RESULTS: The ratio of the leaflet free margin length to the geometric height was 1.83, whereas the ratio of the commissural coaptation height to the central coaptation height was 1.93. The median coaptation surface was 137 mm2 (IQR 58) and the median load-bearing surface was 203 mm2 (60) per leaflet. Neocuspidization multiplied the central coaptation height by 3.7 and the coaptation surfaces by 1.97 and 1.92 using the native coaptation axis and centroid coaptation axis, respectively.
CONCLUSIONS: Geometric Morphometrics reliably defined the coaptation and load-bearing surfaces of aortic leaflets, enabling an experimental 3D design for the in silico neocuspidization of aortic valves.
METHODS: Geometric morphometrics, using landmarks and semilandmarks, was applied to the geometric determinants of the aortic leaflets from computed tomography, followed by an isogeometric analysis using Non-Uniform Rational Basis Splines (NURBS). Ten aortic valve models were generated, measuring determinants of leaflet geometry defined as 3D NURBS curves, and leaflet coaptation and load-bearing surfaces were defined as 3D NURBS surfaces. Neocuspidizations were obtained by either shifting the upper central coaptation landmark towards the sinotubular junction or using parametric neo-landmarks placed on a centerline drawn between the centroid of the aortic root base and centroid of a circle circumscribing the three upper commissural landmarks.

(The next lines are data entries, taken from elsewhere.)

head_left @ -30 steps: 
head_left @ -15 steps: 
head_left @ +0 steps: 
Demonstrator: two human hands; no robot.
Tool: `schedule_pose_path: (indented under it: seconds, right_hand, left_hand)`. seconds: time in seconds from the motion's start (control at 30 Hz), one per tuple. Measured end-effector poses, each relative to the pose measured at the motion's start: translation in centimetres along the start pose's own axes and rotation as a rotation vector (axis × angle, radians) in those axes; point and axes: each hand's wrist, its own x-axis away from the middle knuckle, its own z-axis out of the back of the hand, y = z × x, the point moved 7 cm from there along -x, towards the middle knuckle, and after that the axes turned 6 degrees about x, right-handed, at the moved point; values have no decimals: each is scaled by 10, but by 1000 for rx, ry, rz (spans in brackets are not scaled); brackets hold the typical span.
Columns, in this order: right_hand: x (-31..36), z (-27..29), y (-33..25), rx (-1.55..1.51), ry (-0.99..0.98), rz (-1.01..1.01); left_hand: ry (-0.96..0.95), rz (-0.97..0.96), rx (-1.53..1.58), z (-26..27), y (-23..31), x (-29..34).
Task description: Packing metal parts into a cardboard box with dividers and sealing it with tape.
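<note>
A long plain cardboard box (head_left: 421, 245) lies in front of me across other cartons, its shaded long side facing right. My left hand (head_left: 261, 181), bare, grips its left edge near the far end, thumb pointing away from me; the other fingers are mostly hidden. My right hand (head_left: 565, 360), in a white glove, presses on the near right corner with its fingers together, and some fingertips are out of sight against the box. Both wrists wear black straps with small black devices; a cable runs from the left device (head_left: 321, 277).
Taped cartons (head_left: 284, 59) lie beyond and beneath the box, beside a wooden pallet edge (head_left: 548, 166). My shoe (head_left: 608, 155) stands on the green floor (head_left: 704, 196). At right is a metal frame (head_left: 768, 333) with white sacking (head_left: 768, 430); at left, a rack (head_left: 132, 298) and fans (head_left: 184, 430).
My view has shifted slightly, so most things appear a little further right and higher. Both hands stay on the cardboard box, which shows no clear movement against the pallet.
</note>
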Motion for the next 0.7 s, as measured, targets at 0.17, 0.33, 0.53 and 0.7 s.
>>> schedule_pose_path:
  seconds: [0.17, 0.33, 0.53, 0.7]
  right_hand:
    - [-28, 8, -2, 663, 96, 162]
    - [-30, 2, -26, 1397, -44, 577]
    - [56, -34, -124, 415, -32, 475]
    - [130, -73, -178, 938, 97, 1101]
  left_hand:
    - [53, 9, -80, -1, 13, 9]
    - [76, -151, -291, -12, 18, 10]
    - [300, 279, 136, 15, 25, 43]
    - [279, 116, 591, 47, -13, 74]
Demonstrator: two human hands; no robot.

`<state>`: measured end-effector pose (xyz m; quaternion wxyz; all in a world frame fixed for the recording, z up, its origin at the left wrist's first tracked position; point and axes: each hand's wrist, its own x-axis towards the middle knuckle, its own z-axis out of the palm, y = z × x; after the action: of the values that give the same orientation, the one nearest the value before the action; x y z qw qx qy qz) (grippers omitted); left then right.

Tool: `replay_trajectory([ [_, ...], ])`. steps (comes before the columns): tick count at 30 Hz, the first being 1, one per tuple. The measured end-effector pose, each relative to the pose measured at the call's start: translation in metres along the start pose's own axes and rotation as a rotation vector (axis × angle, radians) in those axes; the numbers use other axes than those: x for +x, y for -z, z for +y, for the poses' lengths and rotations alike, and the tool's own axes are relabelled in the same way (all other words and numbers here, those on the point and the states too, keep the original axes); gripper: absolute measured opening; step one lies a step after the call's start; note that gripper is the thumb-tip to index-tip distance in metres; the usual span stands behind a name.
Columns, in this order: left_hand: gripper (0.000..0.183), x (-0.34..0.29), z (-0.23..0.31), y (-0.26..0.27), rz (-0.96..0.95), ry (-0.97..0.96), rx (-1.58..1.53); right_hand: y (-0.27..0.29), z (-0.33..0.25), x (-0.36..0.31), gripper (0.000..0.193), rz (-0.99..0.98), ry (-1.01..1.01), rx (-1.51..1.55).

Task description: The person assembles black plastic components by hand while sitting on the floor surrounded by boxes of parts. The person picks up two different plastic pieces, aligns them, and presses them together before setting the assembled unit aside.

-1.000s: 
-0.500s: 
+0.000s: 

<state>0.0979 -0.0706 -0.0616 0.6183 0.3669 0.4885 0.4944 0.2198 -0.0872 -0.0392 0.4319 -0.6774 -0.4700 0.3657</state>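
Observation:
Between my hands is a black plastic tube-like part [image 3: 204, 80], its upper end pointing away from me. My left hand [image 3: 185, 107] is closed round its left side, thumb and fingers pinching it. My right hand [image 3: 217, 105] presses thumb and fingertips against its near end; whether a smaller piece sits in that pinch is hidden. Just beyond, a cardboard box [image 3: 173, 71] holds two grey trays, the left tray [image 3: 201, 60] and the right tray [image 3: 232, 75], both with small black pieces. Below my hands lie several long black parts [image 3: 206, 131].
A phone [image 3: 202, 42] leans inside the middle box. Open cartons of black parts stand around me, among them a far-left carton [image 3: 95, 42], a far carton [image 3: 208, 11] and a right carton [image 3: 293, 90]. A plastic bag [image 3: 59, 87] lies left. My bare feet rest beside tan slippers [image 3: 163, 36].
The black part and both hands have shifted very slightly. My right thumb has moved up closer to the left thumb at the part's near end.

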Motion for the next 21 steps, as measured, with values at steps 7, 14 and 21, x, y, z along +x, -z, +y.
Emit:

RESULTS: The ratio of the leaflet free margin length to the geometric height was 1.83, whereas the ratio of the commissural coaptation height to the central coaptation height was 1.93. The median coaptation surface was 137 mm2 (IQR 58) and the median load-bearing surface was 203 mm2 (60) per leaflet. Neocuspidization multiplied the central coaptation height by 3.7 and the coaptation surfaces by 1.97 and 1.92 using the native coaptation axis and centroid coaptation axis, respectively.
CONCLUSIONS: Geometric Morphometrics reliably defined the coaptation and load-bearing surfaces of aortic leaflets, enabling an experimental 3D design for the in silico neocuspidization of aortic valves.
摘要:
目的:由于医学成像分辨率不足,主动脉小叶的三维(3D)建模仍然很困难。我们旨在对主动脉瓣叶的接合和承重表面进行建模,并调整此工作流程以帮助设计主动脉瓣新胸瓣。
方法:几何形态计量学,使用地标和半地标,应用于计算机断层扫描的主动脉瓣叶的几何决定因素,然后使用非均匀有理基准样条(NURBS)进行等几何分析。生成了十个主动脉瓣模型,定义为3DNURBS曲线的小叶几何形状的测量决定因素,小叶接合和承重表面被定义为3DNURBS表面。通过将上中央接合标志移向窦管交界处或使用参数新标志放置在主动脉根基部的质心和围绕三个上连合标志的圆的质心之间的中心线上,可以获得新的穿孔。
结果:小叶自由边缘长度与几何高度之比为1.83,而连合高度与中央接合高度之比为1.93。每个小叶的中位接合表面为137mm2(IQR58),中位承载表面为203mm2(60)。使用天然对合轴和质心对合轴,新对合将中心对合高度乘以3.7,将对合表面乘以1.97和1.92,分别。
结论:几何形态测量可靠地定义了主动脉瓣叶的接合和承重表面,为主动脉瓣的计算机新穿孔化进行实验性3D设计。
方法:几何形态计量学,使用地标和半地标,应用于计算机断层扫描的主动脉瓣叶的几何决定因素,然后使用非均匀有理基准样条(NURBS)进行等几何分析。生成了十个主动脉瓣模型,定义为3DNURBS曲线的小叶几何形状的测量决定因素,小叶接合和承重表面被定义为3DNURBS表面。通过将上中央接合标志移向窦管交界处或使用参数新标志放置在主动脉根基部的质心和围绕三个上连合标志的圆的质心之间的中心线上,可以获得新的穿孔。
结果:小叶自由边缘长度与几何高度之比为1.83,而连合高度与中央接合高度之比为1.93。每个小叶的中位接合表面为137mm2(IQR58),中位承载表面为203mm2(60)。使用天然对合轴和质心对合轴,新对合将中心对合高度乘以3.7,将对合表面乘以1.97和1.92,分别。
结论:几何形态测量可靠地定义了主动脉瓣叶的接合和承重表面,为主动脉瓣的计算机新穿孔化进行实验性3D设计。